— Task statement —
Don't include any picture when you restate the data word for word.

══════════

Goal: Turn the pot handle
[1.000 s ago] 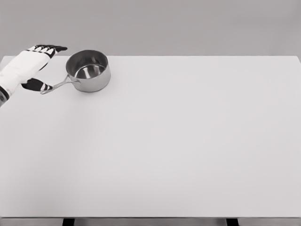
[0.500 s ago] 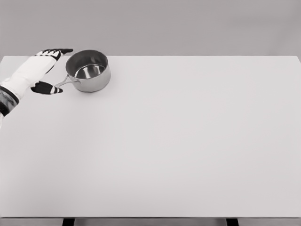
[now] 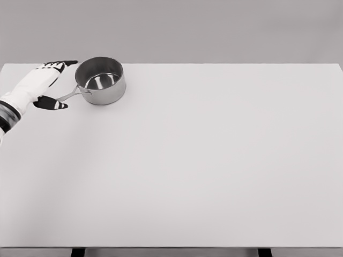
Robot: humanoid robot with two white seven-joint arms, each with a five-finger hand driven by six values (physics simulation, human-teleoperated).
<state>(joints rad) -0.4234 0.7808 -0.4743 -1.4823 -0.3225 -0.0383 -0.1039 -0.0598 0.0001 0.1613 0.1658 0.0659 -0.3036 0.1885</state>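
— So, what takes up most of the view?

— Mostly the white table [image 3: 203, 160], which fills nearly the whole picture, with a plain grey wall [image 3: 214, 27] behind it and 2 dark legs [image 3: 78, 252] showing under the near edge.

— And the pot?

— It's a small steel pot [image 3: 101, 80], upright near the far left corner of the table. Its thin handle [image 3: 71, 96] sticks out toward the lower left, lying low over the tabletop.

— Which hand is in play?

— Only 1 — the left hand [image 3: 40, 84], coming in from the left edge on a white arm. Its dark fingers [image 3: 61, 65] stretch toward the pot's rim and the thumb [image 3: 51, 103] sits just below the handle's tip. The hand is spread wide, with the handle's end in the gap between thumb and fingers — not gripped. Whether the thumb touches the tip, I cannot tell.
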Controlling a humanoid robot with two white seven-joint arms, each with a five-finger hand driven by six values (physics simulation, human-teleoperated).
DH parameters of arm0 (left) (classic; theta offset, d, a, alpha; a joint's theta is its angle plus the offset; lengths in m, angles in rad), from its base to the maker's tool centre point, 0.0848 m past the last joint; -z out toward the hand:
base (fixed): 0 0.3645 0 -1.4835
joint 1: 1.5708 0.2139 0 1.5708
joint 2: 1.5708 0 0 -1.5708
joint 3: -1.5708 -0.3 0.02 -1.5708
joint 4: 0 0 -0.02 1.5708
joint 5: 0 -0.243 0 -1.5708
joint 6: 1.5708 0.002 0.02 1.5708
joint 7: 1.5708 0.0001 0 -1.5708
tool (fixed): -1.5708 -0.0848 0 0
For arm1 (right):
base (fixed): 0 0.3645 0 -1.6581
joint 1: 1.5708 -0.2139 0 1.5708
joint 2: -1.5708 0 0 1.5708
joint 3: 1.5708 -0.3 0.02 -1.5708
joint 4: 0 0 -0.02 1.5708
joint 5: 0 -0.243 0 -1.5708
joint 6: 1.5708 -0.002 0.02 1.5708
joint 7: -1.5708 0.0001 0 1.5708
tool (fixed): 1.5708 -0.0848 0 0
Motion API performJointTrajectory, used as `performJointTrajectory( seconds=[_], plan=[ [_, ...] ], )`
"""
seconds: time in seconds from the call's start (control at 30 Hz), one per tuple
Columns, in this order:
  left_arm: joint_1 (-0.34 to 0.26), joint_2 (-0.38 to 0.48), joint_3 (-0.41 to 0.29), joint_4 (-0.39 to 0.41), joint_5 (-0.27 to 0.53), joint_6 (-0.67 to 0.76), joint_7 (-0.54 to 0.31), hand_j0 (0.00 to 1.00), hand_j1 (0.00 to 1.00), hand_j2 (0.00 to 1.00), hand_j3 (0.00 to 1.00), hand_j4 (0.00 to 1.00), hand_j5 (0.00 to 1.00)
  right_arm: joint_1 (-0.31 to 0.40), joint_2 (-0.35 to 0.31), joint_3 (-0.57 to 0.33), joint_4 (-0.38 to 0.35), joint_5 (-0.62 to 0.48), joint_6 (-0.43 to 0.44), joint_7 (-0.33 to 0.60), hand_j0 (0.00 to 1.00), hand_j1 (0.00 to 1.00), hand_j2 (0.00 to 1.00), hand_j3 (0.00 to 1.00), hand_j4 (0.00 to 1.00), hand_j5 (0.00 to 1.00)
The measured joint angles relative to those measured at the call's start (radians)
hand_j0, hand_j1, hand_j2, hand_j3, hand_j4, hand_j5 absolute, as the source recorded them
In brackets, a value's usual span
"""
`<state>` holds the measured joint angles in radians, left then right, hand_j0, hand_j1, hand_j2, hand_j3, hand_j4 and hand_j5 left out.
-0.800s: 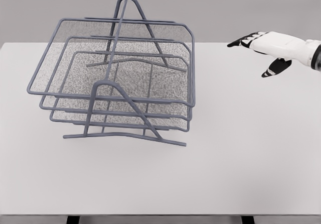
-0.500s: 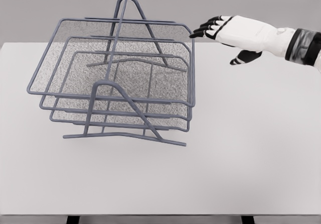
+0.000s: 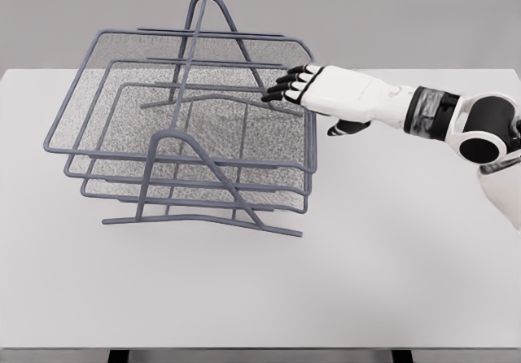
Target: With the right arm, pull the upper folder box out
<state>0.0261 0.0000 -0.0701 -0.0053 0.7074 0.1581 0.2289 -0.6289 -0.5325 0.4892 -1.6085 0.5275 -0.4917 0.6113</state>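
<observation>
Right hand (image 3: pixel 326 94) reaches in from the right, palm down, over the right edge of the upper folder box (image 3: pixel 191 98). Fingers (image 3: pixel 286 86) are extended and slightly spread, loose, gripping nothing; the dark fingertips overlap the box's mesh just inside its right rim, and the thumb hangs below the palm outside that rim. Whether the fingertips actually touch the wire or hover just above it cannot be told from this angle. The upper folder box is the top tier of a grey wire rack (image 3: pixel 203 216), seated in the frame above two lower trays, all tilted down toward the near left. The rack stands on the left half of the white table (image 3: pixel 391 282), its base rails flat on the surface. The forearm runs from the box's right rim toward the right picture edge.
</observation>
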Motion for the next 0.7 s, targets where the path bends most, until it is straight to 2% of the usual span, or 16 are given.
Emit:
performJointTrajectory(
  seconds=[0.2,0.37,0.47,0.7],
  plan=[
    [0.000,0.000,0.000,0.000,0.000,0.000,0.000,1.00,1.00,1.00,1.00,1.00,1.00,0.041,-0.014,-0.015,0.006,-0.010,-0.016,-0.009,1.00,1.00,1.00,1.00,1.00,1.00],
    [-0.002,0.000,0.000,0.000,0.000,0.000,0.000,1.00,1.00,1.00,1.00,1.00,1.00,0.041,-0.077,-0.023,0.002,-0.060,-0.028,-0.006,1.00,1.00,1.00,1.00,1.00,1.00],
    [0.000,0.000,0.000,0.000,0.000,0.000,0.000,1.00,1.00,1.00,1.00,1.00,1.00,0.066,-0.105,-0.039,0.000,-0.088,-0.032,-0.010,1.00,1.00,1.00,1.00,1.00,1.00],
    [0.000,0.000,0.000,0.001,0.000,0.000,0.000,1.00,1.00,1.00,1.00,1.00,1.00,0.201,-0.152,-0.144,0.004,-0.176,-0.042,-0.045,1.00,1.00,1.00,1.00,1.00,1.00]
  ],
)
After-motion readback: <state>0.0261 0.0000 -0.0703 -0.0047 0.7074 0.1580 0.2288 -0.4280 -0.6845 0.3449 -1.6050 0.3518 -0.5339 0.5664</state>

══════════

— Answer to the exercise —
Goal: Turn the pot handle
[1.000 s ago] 
[0.500 s ago] 
[now] 
Robot: humanoid robot with two white seven-joint arms, each with a five-finger hand driven by six values (physics simulation, human-teleoperated).
<state>(joints rad) -0.4234 0.7808 -0.4743 -1.4823 -0.3225 -0.0383 -0.1039 -0.0598 0.0001 0.1613 0.1658 0.0659 -0.3036 0.1885</state>
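— So, what takes up most of the view?

— Mostly the white table [image 3: 203, 160], which fills nearly the whole picture, with a plain grey wall [image 3: 214, 27] behind it and 2 dark legs [image 3: 78, 252] showing under the near edge.

— And the pot?

— It's a small steel pot [image 3: 101, 80], upright near the far left corner of the table. Its thin handle [image 3: 71, 96] sticks out toward the lower left, lying low over the tabletop.

— Which hand is in play?

— Only 1 — the left hand [image 3: 40, 84], coming in from the left edge on a white arm. Its dark fingers [image 3: 61, 65] stretch toward the pot's rim and the thumb [image 3: 51, 103] sits just below the handle's tip. The hand is spread wide, with the handle's end in the gap between thumb and fingers — not gripped. Whether the thumb touches the tip, I cannot tell.
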Controlling a humanoid robot with two white seven-joint arms, each with a five-finger hand driven by six values (physics simulation, human-teleoperated).
DH parameters of arm0 (left) (classic; theta offset, d, a, alpha; a joint's theta is its angle plus the offset; lengths in m, angles in rad), from its base to the maker's tool centre point, 0.0848 m past the last joint; -z out toward the hand:
base (fixed): 0 0.3645 0 -1.4835
joint 1: 1.5708 0.2139 0 1.5708
joint 2: 1.5708 0 0 -1.5708
joint 3: -1.5708 -0.3 0.02 -1.5708
joint 4: 0 0 -0.02 1.5708
joint 5: 0 -0.243 0 -1.5708
joint 6: 1.5708 0.002 0.02 1.5708
joint 7: 1.5708 0.0001 0 -1.5708
tool (fixed): -1.5708 -0.0848 0 0
For arm1 (right):
base (fixed): 0 0.3645 0 -1.6581
joint 1: 1.5708 -0.2139 0 1.5708
joint 2: -1.5708 0 0 1.5708
joint 3: 1.5708 -0.3 0.02 -1.5708
joint 4: 0 0 -0.02 1.5708
joint 5: 0 -0.243 0 -1.5708
joint 6: 1.5708 -0.002 0.02 1.5708
joint 7: -1.5708 0.0001 0 1.5708
tool (fixed): 1.5708 -0.0848 0 0
Motion API performJointTrajectory, used as `performJointTrajectory( seconds=[_], plan=[ [_, ...] ], )`
"""
seconds: time in seconds from the call's start (control at 30 Hz), one per tuple
Columns, in this order:
  left_arm: joint_1 (-0.34 to 0.26), joint_2 (-0.38 to 0.48), joint_3 (-0.41 to 0.29), joint_4 (-0.39 to 0.41), joint_5 (-0.27 to 0.53), joint_6 (-0.67 to 0.76), joint_7 (-0.54 to 0.31), hand_j0 (0.00 to 1.00), hand_j1 (0.00 to 1.00), hand_j2 (0.00 to 1.00), hand_j3 (0.00 to 1.00), hand_j4 (0.00 to 1.00), hand_j5 (0.00 to 1.00)
  right_arm: joint_1 (-0.31 to 0.40), joint_2 (-0.35 to 0.31), joint_3 (-0.57 to 0.33), joint_4 (-0.38 to 0.35), joint_5 (-0.62 to 0.48), joint_6 (-0.43 to 0.44), joint_7 (-0.33 to 0.60), hand_j0 (0.00 to 1.00), hand_j1 (0.00 to 1.00), hand_j2 (0.00 to 1.00), hand_j3 (0.00 to 1.00), hand_j4 (0.00 to 1.00), hand_j5 (0.00 to 1.00)
The measured joint angles relative to those measured at the call's start (radians)
hand_j0, hand_j1, hand_j2, hand_j3, hand_j4, hand_j5 absolute, as the source recorded them
In brackets, a value's usual span
"""
`<state>` holds the measured joint angles in radians, left then right, hand_j0, hand_j1, hand_j2, hand_j3, hand_j4 and hand_j5 left out.
-0.800s: 
-0.500s: 
+0.000s: 
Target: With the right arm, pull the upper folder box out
<state>0.0261 0.0000 -0.0701 -0.0053 0.7074 0.1581 0.2289 -0.6289 -0.5325 0.4892 -1.6085 0.5275 -0.4917 0.6113</state>
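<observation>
Right hand (image 3: pixel 326 94) reaches in from the right, palm down, over the right edge of the upper folder box (image 3: pixel 191 98). Fingers (image 3: pixel 286 86) are extended and slightly spread, loose, gripping nothing; the dark fingertips overlap the box's mesh just inside its right rim, and the thumb hangs below the palm outside that rim. Whether the fingertips actually touch the wire or hover just above it cannot be told from this angle. The upper folder box is the top tier of a grey wire rack (image 3: pixel 203 216), seated in the frame above two lower trays, all tilted down toward the near left. The rack stands on the left half of the white table (image 3: pixel 391 282), its base rails flat on the surface. The forearm runs from the box's right rim toward the right picture edge.
</observation>
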Motion for the next 0.7 s, targets where the path bends most, until it is straight to 2% of the usual span, or 16 are given.
Emit:
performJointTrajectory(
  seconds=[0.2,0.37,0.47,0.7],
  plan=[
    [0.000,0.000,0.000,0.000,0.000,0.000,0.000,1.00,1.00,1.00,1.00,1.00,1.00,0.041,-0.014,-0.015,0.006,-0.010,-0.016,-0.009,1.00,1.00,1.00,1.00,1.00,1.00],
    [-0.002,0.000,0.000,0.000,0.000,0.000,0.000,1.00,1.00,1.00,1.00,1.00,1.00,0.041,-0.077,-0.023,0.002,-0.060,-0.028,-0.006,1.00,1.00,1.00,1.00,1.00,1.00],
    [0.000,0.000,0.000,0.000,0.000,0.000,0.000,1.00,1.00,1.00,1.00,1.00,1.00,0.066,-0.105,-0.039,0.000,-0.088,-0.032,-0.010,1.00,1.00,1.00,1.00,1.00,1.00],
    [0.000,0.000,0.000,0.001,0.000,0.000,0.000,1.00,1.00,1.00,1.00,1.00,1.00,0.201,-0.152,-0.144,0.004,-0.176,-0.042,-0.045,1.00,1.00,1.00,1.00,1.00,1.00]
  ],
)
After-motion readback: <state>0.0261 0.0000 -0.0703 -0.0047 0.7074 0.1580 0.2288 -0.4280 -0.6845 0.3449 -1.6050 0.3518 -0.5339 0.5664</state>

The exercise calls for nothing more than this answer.